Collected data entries
= Beginning of Section =

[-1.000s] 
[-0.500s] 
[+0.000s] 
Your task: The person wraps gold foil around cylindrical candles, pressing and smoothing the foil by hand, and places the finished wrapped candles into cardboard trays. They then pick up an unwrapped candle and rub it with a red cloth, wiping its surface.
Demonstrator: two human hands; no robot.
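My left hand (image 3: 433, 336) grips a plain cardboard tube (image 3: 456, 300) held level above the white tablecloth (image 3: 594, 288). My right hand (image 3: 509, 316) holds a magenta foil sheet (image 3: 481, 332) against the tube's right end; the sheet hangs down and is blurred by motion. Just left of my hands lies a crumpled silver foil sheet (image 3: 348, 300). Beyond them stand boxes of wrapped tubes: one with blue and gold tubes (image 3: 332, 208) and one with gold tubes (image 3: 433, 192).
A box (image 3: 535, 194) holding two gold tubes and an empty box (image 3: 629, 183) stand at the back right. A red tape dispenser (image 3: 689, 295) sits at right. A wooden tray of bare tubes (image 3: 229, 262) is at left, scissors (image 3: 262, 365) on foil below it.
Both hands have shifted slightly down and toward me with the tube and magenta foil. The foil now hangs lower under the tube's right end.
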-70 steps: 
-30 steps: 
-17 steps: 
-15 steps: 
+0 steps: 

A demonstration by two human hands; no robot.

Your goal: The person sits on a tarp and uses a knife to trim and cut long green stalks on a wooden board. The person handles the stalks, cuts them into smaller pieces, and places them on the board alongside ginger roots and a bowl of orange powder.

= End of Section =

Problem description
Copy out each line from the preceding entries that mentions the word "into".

Exercise answer
Your task: The person wraps gold foil around cylindrical candles, pressing and smoothing the foil by hand, and places the finished wrapped candles into cardboard trays. They then pick up an unwrapped candle and rub it with a red cloth, wiping its surface.
Your goal: The person sits on a tarp and uses a knife to trim and cut long green stalks on a wooden board. The person handles the stalks, cuts them into smaller pieces, and places them on the board alongside ginger roots and a bowl of orange powder.

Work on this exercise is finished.